Miller, Alice. Knowledge banished. New York: Doubleday, 1990.

Miller, Alice. The key intact. New York: Doubleday, 1990

Miller, Alice. Breaking the Wall of Silence. New York: Penguin Books USA Inc., 1991.

“A society that hits children little or not at all is likely to result in fewer alienated, depressed, or suicidal people, and fewer violent marriages. The potential benefits to society as a whole are just as great. These include lower crime rates, especially for violent crime; greater economic productivity; and less money spent on controlling or treating crime and mental illness…A society that raises children in loving, humane, and nonviolent methods is likely to be less violent, healthier , and richer”.

-Murray Straus, co-director of the Family Research Laboratory at the University of New Hampshire. From “A Society Without Corporal Punishment”.

“The adult flagellant fantasy, in short, always derives from the infantile one. As with all sexual perversions, we are dealing with a strain of arrested development… which puberty and subsequent experience have failed to dislodge… We need to examine its roots in childhood…” -Ian Gibson, The English Vice, 1979

“Frequent spanking can also have a negative impact on sexual development. Due to the proximity of the sexual organs, a child may become sexually aroused when spanked. Or he may enjoy the reconciliations that follow the punishment so much that he will seek to suffer.” as a necessary prelude to love. There are many grown couples who seem to need a good fight before a good night.” -Dr. Haim G. Ginott, child psychologist, Between Parent and Child, 1966.

“Being hit sexually arouses children because it is an intense arousal of the erogenous zones of the skin of the buttocks and of the muscles under the skin…” -Otto Fenickel, MD The Psychoanalytic Theory of Neurosis, 1945.

“The most positive social changes around the world have followed massive improvements in the way children are treated.” -Robin Grille, author of Parenting for a Peaceful World, 2005.

“Children should never receive less protection than adults… [we must] put an end to the adult justification of violence against children, whether accepted as ‘tradition’ or disguised as ‘discipline’.” -Paulo Sergio Pinheiro, member of the UN Sub-Commission on the promotion and protection of human rights, Geneva, 2006.

“I have never accepted the ‘lose the stick and spoil the child’ principle…I am convinced that violent parents produce violent children…Children don’t need to be beaten. They need love and encouragement. They need parents they can look with respect instead of fear. Above all, they need the example.” -Gordon B. Hinckley, President, The Church of Jesus Christ of Latter-day Saints, October 1994 General Conference.

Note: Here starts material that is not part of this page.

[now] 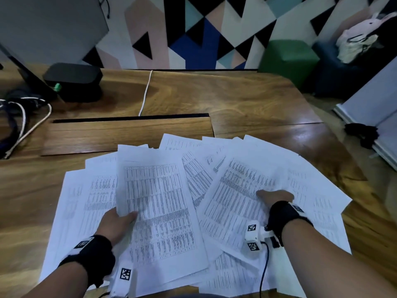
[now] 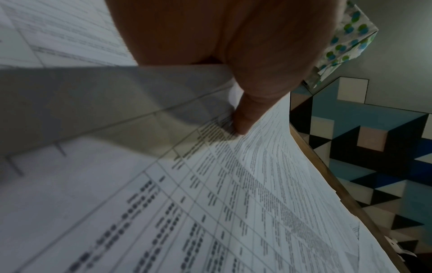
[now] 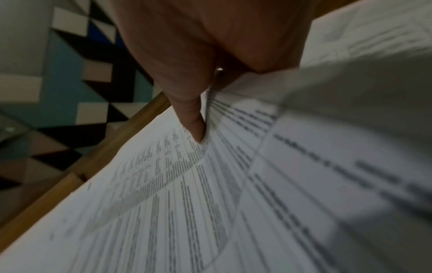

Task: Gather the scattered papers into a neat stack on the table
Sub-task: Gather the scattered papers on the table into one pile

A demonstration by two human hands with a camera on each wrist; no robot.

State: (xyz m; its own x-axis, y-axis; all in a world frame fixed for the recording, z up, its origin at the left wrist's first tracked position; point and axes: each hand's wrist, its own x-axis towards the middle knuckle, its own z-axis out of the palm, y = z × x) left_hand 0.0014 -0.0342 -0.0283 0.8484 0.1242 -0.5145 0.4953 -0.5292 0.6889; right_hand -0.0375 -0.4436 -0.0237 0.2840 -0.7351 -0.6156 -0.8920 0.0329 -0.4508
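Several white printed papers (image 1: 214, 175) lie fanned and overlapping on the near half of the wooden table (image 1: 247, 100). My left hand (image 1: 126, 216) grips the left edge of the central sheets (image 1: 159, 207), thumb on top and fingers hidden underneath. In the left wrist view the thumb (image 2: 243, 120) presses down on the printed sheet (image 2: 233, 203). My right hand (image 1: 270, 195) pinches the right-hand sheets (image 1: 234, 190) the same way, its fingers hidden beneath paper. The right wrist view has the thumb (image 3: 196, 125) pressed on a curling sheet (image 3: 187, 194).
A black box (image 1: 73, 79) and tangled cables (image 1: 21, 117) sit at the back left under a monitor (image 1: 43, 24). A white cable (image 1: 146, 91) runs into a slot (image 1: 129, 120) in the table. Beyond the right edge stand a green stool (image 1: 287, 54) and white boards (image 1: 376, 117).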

“Any form of corporal punishment or ‘spanking’ is a violent attack on the integrity of another human being. The effect remains with the victim forever and becomes an unrelenting part of their personality: massive frustration resulting in hostility that it will seek expression in later life in violent acts toward others. The sooner we understand that love and gentleness are the only kinds of behavior required toward children, the better. The child, especially, learns to become the kind of human being that he or she has. This must be fully understood by all caregivers.” -Ashley Montagu, anthropologist, 1989. Extract from personal communication.

“Corporal punishment of children actually interferes with the learning process and their optimal development as socially responsible adults. We believe it is important that public health workers, teachers, and others concerned with the emotional and physical health of children children and youth support the adoption of alternative approaches to achieving self-control and responsible behavior in children and adolescents.” -Daniel F. Whiteside, MD, Assistant Surgeon General, Department of Health and Human Services, President Ronald Reagan Administration, 1990 .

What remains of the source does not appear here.